**PROBLEM STATEMENT:**
Output range, inclusive: from the line containing "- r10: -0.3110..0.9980" to the line containing "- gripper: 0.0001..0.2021". Restate those lines from the data below word for word and only those.

[Records contained in a dataset]

───

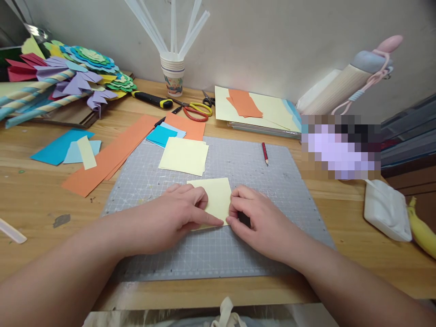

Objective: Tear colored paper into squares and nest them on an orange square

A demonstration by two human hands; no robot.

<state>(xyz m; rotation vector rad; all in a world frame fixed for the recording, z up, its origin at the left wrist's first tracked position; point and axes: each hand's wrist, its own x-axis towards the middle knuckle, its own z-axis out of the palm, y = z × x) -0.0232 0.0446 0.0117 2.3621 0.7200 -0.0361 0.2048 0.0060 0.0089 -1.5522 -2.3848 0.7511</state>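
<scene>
A pale yellow sheet of paper (218, 195) lies on the grey cutting mat (272, 254). My left hand (180, 206) rests over its left part. That hand's index finger is bent, and its thumb stretches along the lower edge to the right corner, apart from the other fingers. At the same corner, the thumb and index fingertip of my right hand (255, 218) close together on the paper's edge; its other fingers are curled. Just behind is a small stack of pale yellow paper (184, 156). A short dark red pencil (264, 153) lies farther right on the mat.
Orange strips (112, 156) and blue paper pieces (63, 146) lie left. Scissors (195, 111), a cutter (153, 99) and a cup (173, 79) of straws stand or lie behind. Paper flowers (75, 77) fill the back left. A white case (386, 209) and banana (422, 229) sit right.
</scene>
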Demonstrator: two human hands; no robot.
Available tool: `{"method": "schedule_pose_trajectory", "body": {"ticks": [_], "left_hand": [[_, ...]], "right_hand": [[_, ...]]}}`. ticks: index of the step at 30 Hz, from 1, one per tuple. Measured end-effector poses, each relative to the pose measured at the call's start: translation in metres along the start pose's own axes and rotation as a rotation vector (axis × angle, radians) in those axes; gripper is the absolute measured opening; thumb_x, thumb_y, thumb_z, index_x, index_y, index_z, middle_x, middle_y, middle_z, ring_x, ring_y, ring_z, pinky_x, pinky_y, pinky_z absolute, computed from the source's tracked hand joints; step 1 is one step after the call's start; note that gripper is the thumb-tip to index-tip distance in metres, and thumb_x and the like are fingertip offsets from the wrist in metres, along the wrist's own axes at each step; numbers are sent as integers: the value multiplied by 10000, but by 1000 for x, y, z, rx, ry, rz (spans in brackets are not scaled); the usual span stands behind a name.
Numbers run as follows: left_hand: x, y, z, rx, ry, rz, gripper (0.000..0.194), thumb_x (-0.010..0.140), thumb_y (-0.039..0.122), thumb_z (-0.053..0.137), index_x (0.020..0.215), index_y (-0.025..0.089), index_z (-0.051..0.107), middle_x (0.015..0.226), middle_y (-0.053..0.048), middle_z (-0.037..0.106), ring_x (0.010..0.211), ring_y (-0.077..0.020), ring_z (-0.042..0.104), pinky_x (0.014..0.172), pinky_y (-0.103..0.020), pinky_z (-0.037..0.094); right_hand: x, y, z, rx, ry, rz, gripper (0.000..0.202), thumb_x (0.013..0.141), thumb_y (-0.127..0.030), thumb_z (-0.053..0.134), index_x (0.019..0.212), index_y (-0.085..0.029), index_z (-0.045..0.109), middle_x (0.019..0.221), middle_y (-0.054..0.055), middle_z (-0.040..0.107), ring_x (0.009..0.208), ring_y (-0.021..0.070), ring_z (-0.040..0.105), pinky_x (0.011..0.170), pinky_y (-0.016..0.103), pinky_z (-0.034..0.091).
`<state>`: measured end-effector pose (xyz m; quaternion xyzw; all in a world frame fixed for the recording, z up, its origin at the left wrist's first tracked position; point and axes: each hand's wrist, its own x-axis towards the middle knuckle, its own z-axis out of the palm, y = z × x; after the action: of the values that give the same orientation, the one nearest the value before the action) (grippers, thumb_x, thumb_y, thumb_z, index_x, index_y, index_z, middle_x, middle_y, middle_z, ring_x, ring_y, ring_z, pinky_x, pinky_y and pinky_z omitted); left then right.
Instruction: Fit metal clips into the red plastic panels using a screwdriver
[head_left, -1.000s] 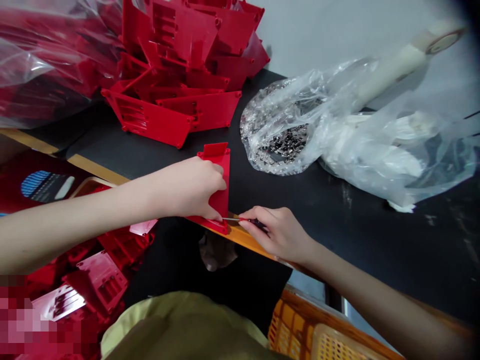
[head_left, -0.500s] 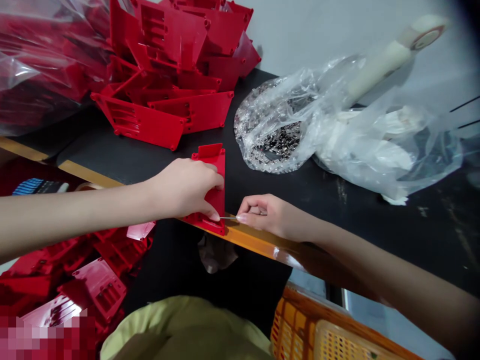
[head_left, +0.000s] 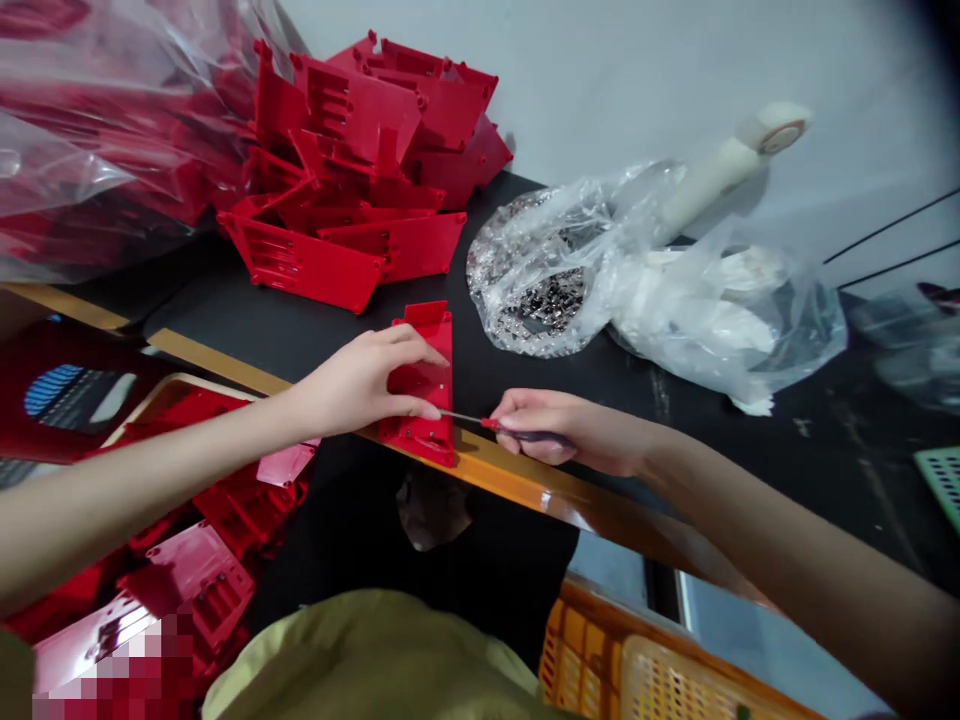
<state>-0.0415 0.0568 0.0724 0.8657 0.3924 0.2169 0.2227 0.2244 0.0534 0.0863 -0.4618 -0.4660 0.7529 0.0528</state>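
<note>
A red plastic panel [head_left: 420, 378] lies at the front edge of the black table, its near end reaching over the wooden edging. My left hand [head_left: 360, 380] grips it from the left, fingers bent over its face and thumb along its near part. In my right hand [head_left: 566, 425] is a screwdriver [head_left: 532, 435] with a dark handle and red collar, fingers wrapped round the handle. Its thin shaft points left, and the tip meets the panel beside my left thumb. Whether the tip sits on a screw is hidden by the thumb.
Behind lies a heap of red panels [head_left: 315, 258], with a clear bag of red parts [head_left: 112, 170] to its left. A plastic bag of small metal pieces [head_left: 551, 295] stands right of the panel. Below are more red panels [head_left: 202, 575] and an orange basket [head_left: 581, 640].
My right hand has shifted from fingers pinched near the shaft to a grip round the handle, which now shows. The left thumb has moved slightly up the panel. The camera view has shifted.
</note>
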Motion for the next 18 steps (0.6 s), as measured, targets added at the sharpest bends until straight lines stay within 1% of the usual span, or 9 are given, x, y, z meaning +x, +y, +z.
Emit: {"method": "schedule_pose_trajectory", "body": {"ticks": [2, 4, 7, 9, 10, 12, 14, 16, 18], "left_hand": [[-26, -4, 7, 65, 283, 21, 225, 876, 317, 645, 1054, 180, 640, 999, -56, 651, 935, -170, 640, 834, -296, 520], [-52, -8, 20, 170, 463, 135, 160, 871, 221, 650, 1023, 172, 634, 963, -57, 670, 936, -170, 659, 846, -314, 554], [-76, -12, 42, 285, 505, 360, 288, 806, 202, 730, 1066, 130, 627, 999, -86, 704, 1002, -191, 678, 927, -349, 566], [-80, -13, 55, 332, 502, 422, 372, 778, 238, 765, 1095, 104, 624, 1017, -102, 722, 1040, -210, 680, 960, -377, 561], [-80, -13, 60, 343, 512, 430, 390, 772, 260, 773, 1095, 98, 626, 1009, -102, 731, 1047, -216, 682, 964, -384, 562], [-75, -12, 68, 359, 563, 433, 385, 768, 306, 777, 1061, 99, 639, 966, -90, 750, 1017, -213, 699, 946, -374, 576], [-70, -11, 74, 384, 629, 436, 376, 759, 342, 782, 1021, 103, 655, 927, -80, 763, 955, -199, 721, 915, -346, 591], [-66, -8, 80, 407, 669, 415, 376, 751, 339, 790, 1019, 108, 664, 928, -75, 769, 926, -188, 729, 914, -333, 588], [-64, -3, 86, 402, 674, 366, 392, 752, 340, 790, 1045, 112, 665, 968, -75, 767, 959, -193, 721, 946, -346, 569]], "right_hand": [[-14, 1, -3, -46, 90, -145, 360, 758, -385, 740, 1024, -169, 629, 914, 45, 672, 532, 40, 481, 442, 168, 360], [-27, 3, -1, -213, 247, -306, 411, 806, -385, 696, 1174, -210, 638, 981, 68, 710, 596, 89, 569, 517, 228, 465], [-41, 6, 13, -567, 543, -519, 310, 843, -371, 655, 1119, -236, 697, 818, 41, 734, 526, 108, 556, 505, 262, 452], [-43, 5, 27, -691, 722, -614, 226, 817, -339, 690, 1019, -240, 717, 664, 4, 689, 482, 103, 515, 465, 252, 393], [-42, 3, 34, -682, 789, -633, 186, 794, -327, 718, 958, -239, 716, 625, -8, 665, 481, 102, 511, 454, 245, 373], [-37, -1, 45, -545, 836, -622, 166, 720, -308, 788, 842, -233, 704, 595, -21, 639, 483, 96, 512, 439, 229, 359], [-29, -8, 52, -283, 804, -645, 176, 657, -296, 827, 726, -224, 682, 544, -36, 600, 439, 83, 474, 395, 211, 329], [-19, -16, 54, 46, 775, -742, 218, 659, -258, 807, 602, -211, 602, 448, -72, 472, 371, 55, 356, 349, 189, 260], [-9, -24, 53, 322, 786, -901, 307, 711, -244, 727, 525, -190, 489, 447, -75, 386, 394, 49, 334, 369, 174, 293]]}}
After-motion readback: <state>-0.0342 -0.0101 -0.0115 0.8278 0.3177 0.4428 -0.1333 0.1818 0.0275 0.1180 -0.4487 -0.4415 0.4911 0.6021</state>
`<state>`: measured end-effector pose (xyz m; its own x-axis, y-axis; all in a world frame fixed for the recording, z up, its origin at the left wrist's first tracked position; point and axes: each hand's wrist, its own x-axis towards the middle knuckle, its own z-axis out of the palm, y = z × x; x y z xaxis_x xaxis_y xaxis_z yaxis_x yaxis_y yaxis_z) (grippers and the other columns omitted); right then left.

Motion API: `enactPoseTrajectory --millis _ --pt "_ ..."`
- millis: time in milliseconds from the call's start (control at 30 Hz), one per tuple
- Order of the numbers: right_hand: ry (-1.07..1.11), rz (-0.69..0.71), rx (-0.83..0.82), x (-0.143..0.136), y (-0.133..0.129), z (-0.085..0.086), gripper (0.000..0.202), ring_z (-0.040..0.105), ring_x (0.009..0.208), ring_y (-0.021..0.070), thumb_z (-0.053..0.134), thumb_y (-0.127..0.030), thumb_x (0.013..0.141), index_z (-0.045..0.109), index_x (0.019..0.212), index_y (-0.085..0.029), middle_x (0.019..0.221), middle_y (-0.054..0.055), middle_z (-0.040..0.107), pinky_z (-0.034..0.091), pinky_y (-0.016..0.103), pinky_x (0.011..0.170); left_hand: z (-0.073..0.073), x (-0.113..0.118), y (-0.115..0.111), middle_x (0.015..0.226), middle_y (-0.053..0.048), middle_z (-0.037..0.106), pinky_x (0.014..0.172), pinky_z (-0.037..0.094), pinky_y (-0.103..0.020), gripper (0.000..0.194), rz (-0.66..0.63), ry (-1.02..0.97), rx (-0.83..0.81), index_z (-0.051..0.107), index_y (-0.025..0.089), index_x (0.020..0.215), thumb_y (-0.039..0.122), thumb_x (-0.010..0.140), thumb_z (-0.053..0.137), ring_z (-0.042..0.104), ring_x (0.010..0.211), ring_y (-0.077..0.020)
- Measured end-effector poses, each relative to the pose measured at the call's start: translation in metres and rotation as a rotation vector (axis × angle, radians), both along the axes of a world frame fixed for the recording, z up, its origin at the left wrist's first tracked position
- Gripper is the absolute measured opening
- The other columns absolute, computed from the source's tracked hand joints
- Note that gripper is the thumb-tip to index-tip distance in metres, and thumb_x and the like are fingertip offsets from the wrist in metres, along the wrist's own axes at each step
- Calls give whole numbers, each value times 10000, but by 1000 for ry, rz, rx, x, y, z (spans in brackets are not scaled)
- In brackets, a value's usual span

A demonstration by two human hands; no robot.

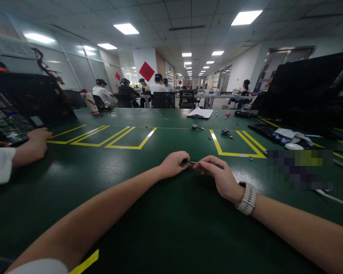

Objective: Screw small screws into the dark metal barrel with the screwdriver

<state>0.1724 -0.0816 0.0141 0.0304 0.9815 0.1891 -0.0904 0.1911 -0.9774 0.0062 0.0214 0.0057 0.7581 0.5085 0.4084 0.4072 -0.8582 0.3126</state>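
Note:
Near the middle of the green table, my left hand [173, 164] is closed around a round dark metal part [184, 163], its open end facing toward me. Just to the right, my right hand [214, 172] pinches a thin screwdriver [193, 163], whose shaft points left and meets the metal part. Most of the screwdriver's handle is hidden by my fingers. Farther back lie two similar metal parts with shafts, one [194, 126] behind my hands and another [226, 131] to the right, beside yellow tape.
The green table [125, 167] carries yellow tape outlines. Papers [200, 112], a red tool [227, 114], a power drill [245, 114], a white mouse [294, 146] and gloves [292, 136] lie beyond and right. Another person's hand [36, 142] rests at the left. A monitor [308, 91] stands right.

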Motion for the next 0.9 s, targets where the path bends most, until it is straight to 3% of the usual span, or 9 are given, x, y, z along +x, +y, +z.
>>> enactPoseTrajectory --millis 133,367,633,900 --pt "-84 24 25 2 2 -3 109 590 791 198 616 -276 743 665 719 -182 780 51 688 405 333 690 -1 1 0 699 10 509 582 366 -234 109 -13 28 33 505 166 703 231 778 550 489 637 -117" --pt "160 131 -155 9 8 -3 113 605 771 178 635 -282 727 659 729 -171 789 49 706 404 328 717 -1 1 1 681 17 508 595 381 -231 122 -23 -44 -21 497 164 691 234 766 563 491 637 -113" --pt "128 114 -102 8 6 -5 108 604 797 182 633 -290 734 655 744 -185 809 40 700 400 325 712 1 2 -1 696 10 528 600 388 -236 108 18 -26 -18 508 163 703 230 762 567 503 650 -120" --pt "171 60 -105 8 6 -5 101 596 695 170 616 -263 713 645 668 -177 690 37 695 401 327 696 0 1 1 710 9 521 604 382 -243 107 21 14 5 515 160 717 231 766 577 501 657 -123"
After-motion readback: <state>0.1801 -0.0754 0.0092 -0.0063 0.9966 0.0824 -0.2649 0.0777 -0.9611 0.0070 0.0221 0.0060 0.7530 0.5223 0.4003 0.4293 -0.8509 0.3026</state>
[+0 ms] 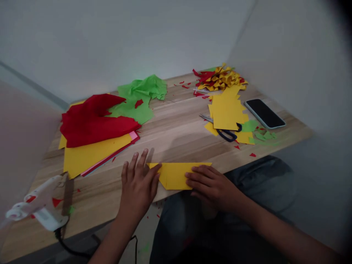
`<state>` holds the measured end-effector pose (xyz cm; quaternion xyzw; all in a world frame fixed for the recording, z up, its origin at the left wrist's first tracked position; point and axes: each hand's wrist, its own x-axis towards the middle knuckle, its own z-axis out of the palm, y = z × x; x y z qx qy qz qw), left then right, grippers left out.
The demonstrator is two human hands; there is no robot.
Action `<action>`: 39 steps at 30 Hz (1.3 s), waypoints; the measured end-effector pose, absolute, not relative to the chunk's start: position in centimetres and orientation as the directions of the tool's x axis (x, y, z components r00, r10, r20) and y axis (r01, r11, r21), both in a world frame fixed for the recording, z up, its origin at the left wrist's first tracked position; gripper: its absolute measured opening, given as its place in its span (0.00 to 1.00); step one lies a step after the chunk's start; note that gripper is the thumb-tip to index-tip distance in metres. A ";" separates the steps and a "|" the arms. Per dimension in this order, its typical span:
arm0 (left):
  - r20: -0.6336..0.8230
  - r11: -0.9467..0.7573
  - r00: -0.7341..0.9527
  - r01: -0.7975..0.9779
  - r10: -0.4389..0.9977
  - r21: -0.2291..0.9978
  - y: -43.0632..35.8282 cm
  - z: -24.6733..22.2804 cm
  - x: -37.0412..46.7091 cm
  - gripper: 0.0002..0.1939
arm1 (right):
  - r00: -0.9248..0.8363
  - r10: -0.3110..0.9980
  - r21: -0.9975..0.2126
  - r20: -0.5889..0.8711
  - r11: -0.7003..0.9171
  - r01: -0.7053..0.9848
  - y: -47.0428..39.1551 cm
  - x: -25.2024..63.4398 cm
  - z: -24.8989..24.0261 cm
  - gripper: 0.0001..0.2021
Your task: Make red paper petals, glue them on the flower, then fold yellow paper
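A folded yellow sheet of paper (177, 178) lies flat at the table's front edge, its left end creased into a slanted corner. My left hand (140, 179) rests at that end, fingers spread, with the thumb and index fingertip on the fold. Across the right part of the paper lies my right hand (210, 183), its fingers stretched out flat and pressing the sheet down. Part of the paper's right end is hidden beneath these fingers.
Dark-handled scissors (227, 134) lie partly under yellow paper pieces (227, 110), near a phone (264, 113). Folded yellow strips (227, 79) are heaped behind. Red crepe paper (93, 123) and green crepe paper (140, 97) lie left. A corded glue gun (44, 205) stands front left.
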<state>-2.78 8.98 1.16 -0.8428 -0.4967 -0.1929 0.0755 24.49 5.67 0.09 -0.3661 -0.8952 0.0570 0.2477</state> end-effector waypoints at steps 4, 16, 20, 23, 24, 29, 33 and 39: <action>0.345 -0.619 0.547 0.773 0.763 0.141 7.8 0.7 -2.3 0.13 | -0.620 0.705 -0.260 0.345 0.706 0.659 5.4 23.1 0.6 0.20; 0.290 -0.614 0.544 0.733 0.787 0.291 7.0 0.5 -3.0 0.13 | -0.640 0.708 -0.374 0.300 0.704 0.604 7.3 22.5 1.6 0.12; 0.323 -0.633 0.548 0.708 0.772 0.312 7.8 0.7 -2.7 0.12 | -0.650 0.723 -0.354 0.234 0.686 0.635 7.5 21.9 1.9 0.15; 0.348 -0.643 0.549 0.713 0.760 0.280 7.3 0.7 -2.4 0.12 | -0.687 0.700 -0.286 0.195 0.710 0.643 7.2 21.1 1.4 0.21; 0.335 -0.644 0.560 0.722 0.758 0.252 6.9 0.7 -2.3 0.13 | -0.695 0.694 -0.269 0.185 0.716 0.644 7.0 20.8 1.1 0.22; 0.204 -0.628 0.601 0.769 0.773 0.119 5.0 0.3 -3.8 0.28 | -0.653 0.739 -0.242 0.164 0.672 0.700 5.4 20.6 -0.3 0.26; 0.165 -0.558 0.545 0.828 0.822 0.050 4.5 0.0 -5.1 0.33 | -0.622 0.763 -0.242 0.176 0.646 0.724 4.5 21.5 -0.2 0.26; 0.208 -0.501 0.492 0.866 0.846 -0.010 4.1 -0.7 -3.2 0.35 | -0.639 0.747 -0.211 0.181 0.664 0.717 3.7 18.3 0.1 0.28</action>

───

**FINISHED TASK:**
  - r10: -0.3110..0.9980
  - r21: -0.9975..0.2126
  - r20: -0.5889..0.8711
  - r11: -0.7003..0.9171
  - r01: -0.7053..0.9848
  - y: -47.0428..39.1551 cm
  - x: -25.2024..63.4398 cm
  - z: -24.8989..24.0261 cm
  - gripper: 0.0001..0.2021

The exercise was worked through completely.